- Work to be completed: Transcribe the data underneath exactly, keeping every word in place.

- Information provided:
-----
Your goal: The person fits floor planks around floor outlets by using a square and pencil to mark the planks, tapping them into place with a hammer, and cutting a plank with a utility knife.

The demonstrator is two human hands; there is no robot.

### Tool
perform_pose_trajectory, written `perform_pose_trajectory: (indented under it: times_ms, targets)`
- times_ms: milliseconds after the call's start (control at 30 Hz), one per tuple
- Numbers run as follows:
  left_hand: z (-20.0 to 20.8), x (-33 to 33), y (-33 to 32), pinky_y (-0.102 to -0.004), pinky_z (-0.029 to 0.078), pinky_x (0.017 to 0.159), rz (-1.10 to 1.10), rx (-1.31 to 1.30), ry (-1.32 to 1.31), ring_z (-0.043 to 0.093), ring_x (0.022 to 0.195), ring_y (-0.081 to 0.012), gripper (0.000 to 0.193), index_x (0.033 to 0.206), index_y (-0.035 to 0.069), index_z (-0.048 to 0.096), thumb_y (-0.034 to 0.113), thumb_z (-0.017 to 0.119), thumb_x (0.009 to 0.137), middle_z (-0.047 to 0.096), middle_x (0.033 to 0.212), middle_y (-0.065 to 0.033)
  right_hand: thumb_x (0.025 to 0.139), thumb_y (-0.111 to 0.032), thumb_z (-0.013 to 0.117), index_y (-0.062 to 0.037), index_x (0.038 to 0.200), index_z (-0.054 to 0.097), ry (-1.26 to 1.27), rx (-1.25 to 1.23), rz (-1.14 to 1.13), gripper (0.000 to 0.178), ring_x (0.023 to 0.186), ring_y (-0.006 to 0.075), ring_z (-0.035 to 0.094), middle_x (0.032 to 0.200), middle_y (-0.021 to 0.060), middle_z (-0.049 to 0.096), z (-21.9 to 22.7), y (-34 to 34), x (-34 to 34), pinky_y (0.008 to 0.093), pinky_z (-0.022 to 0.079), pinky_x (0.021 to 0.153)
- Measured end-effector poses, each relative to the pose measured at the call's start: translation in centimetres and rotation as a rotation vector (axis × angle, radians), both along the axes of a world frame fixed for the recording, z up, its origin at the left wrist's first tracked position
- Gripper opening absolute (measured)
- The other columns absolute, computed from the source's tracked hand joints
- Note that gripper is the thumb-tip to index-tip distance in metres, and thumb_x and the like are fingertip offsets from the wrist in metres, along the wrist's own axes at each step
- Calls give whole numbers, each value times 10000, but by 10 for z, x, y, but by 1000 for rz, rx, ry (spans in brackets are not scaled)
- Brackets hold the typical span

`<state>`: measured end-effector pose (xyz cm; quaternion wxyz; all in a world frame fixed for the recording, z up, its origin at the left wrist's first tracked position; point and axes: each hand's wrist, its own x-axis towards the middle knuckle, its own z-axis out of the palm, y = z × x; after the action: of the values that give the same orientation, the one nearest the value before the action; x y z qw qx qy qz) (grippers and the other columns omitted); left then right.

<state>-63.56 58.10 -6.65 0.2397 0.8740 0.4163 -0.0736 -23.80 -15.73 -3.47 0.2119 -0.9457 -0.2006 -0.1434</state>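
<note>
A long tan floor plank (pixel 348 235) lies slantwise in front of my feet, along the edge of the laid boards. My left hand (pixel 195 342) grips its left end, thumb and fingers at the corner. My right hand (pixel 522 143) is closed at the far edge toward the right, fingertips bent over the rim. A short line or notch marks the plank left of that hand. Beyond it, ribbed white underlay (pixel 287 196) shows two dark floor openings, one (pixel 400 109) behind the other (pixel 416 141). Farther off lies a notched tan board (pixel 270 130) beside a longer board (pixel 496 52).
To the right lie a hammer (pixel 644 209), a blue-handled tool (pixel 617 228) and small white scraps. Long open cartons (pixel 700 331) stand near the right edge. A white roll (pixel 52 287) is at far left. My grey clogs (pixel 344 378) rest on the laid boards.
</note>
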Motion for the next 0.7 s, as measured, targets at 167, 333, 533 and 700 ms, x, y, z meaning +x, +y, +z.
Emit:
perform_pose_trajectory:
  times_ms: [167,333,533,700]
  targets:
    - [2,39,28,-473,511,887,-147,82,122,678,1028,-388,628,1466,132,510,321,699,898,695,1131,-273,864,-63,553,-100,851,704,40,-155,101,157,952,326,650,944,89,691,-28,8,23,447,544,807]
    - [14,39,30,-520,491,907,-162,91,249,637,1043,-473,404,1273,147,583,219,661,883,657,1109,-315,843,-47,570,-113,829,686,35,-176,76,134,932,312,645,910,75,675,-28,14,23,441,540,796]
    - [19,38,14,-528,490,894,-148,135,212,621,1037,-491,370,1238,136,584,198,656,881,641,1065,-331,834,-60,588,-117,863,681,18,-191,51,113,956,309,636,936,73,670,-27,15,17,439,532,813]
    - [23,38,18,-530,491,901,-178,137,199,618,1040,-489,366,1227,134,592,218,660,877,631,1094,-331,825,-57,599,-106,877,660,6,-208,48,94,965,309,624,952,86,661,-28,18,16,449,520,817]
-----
- Output below:
Your goal: The person fits floor planks around floor outlets by using a square and pencil to mark the planks, tapping them into place with a hammer, and cutting a plank with a utility knife.

The demonstrator is two human hands; there is no robot.

### Tool
perform_pose_trajectory, written `perform_pose_trajectory: (indented under it: times_ms, targets)`
- times_ms: milliseconds after the call's start (control at 30 Hz), one per tuple
- Numbers run as follows:
  left_hand: z (-20.0 to 20.8), x (-33 to 33), y (-33 to 32), pinky_y (-0.102 to -0.004), pinky_z (-0.029 to 0.078), pinky_x (0.017 to 0.159), rz (-1.10 to 1.10), rx (-1.31 to 1.30), ry (-1.32 to 1.31), ring_z (-0.043 to 0.093), ring_x (0.022 to 0.195), ring_y (-0.081 to 0.012), gripper (0.000 to 0.193), index_x (0.033 to 0.206), index_y (-0.035 to 0.069), index_z (-0.048 to 0.096), thumb_y (-0.034 to 0.113), thumb_z (-0.017 to 0.119), thumb_x (0.009 to 0.137), middle_z (-0.047 to 0.096), middle_x (0.033 to 0.212), middle_y (-0.065 to 0.033)
  right_hand: thumb_x (0.025 to 0.139), thumb_y (-0.111 to 0.032), thumb_z (-0.013 to 0.117), index_y (-0.062 to 0.037), index_x (0.038 to 0.200), index_z (-0.054 to 0.097), ry (-1.26 to 1.27), rx (-1.25 to 1.23), rz (-1.14 to 1.13), gripper (0.000 to 0.178), ring_x (0.023 to 0.186), ring_y (-0.006 to 0.075), ring_z (-0.035 to 0.094), middle_x (0.032 to 0.200), middle_y (-0.021 to 0.060), middle_z (-0.049 to 0.096), z (-21.9 to 22.7), y (-34 to 34), x (-34 to 34), pinky_y (0.008 to 0.093), pinky_z (-0.022 to 0.079), pinky_x (0.021 to 0.153)
- Measured end-effector poses, each relative to the pose measured at the call's start: translation in centimetres and rotation as a rotation vector (axis × angle, radians), both along the axes of a world frame fixed for the recording, z up, its origin at the left wrist's first tracked position
- Gripper opening absolute (measured)
- The other columns absolute, computed from the source's tracked hand joints
- Note that gripper is the thumb-tip to index-tip distance in metres, and thumb_x and the like are fingertip offsets from the wrist in metres, along the wrist's own axes at each step
- Calls give whole numbers, each value times 10000, but by 10 for z, x, y, but by 1000 for rz, rx, ry (spans in brackets are not scaled)
- Brackets hold the typical span

`<state>`: measured end-effector pose (xyz cm; quaternion wxyz; all in a world frame fixed for the recording, z up, its origin at the left wrist's first tracked position; point and axes: each hand's wrist, its own x-axis towards the middle knuckle, its own z-axis out of the palm, y = z × x; after the action: of the values that give the same orientation, the one nearest the value before the action; x y z qw qx qy qz) (grippers and the other columns omitted); left then right.

<state>-63.56 58.10 -6.65 0.2397 0.8740 0.4163 -0.0736 -23.80 -15.73 -3.47 0.2119 -0.9457 -0.2006 -0.1434</state>
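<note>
A long tan floor plank (pixel 348 235) lies slantwise in front of my feet, along the edge of the laid boards. My left hand (pixel 195 342) grips its left end, thumb and fingers at the corner. My right hand (pixel 522 143) is closed at the far edge toward the right, fingertips bent over the rim. A short line or notch marks the plank left of that hand. Beyond it, ribbed white underlay (pixel 287 196) shows two dark floor openings, one (pixel 400 109) behind the other (pixel 416 141). Farther off lies a notched tan board (pixel 270 130) beside a longer board (pixel 496 52).
To the right lie a hammer (pixel 644 209), a blue-handled tool (pixel 617 228) and small white scraps. Long open cartons (pixel 700 331) stand near the right edge. A white roll (pixel 52 287) is at far left. My grey clogs (pixel 344 378) rest on the laid boards.
</note>
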Motion for the next 0.7 s, as measured, targets at 167, 333, 533 and 700 ms, x, y, z meaning +x, +y, +z.
Emit:
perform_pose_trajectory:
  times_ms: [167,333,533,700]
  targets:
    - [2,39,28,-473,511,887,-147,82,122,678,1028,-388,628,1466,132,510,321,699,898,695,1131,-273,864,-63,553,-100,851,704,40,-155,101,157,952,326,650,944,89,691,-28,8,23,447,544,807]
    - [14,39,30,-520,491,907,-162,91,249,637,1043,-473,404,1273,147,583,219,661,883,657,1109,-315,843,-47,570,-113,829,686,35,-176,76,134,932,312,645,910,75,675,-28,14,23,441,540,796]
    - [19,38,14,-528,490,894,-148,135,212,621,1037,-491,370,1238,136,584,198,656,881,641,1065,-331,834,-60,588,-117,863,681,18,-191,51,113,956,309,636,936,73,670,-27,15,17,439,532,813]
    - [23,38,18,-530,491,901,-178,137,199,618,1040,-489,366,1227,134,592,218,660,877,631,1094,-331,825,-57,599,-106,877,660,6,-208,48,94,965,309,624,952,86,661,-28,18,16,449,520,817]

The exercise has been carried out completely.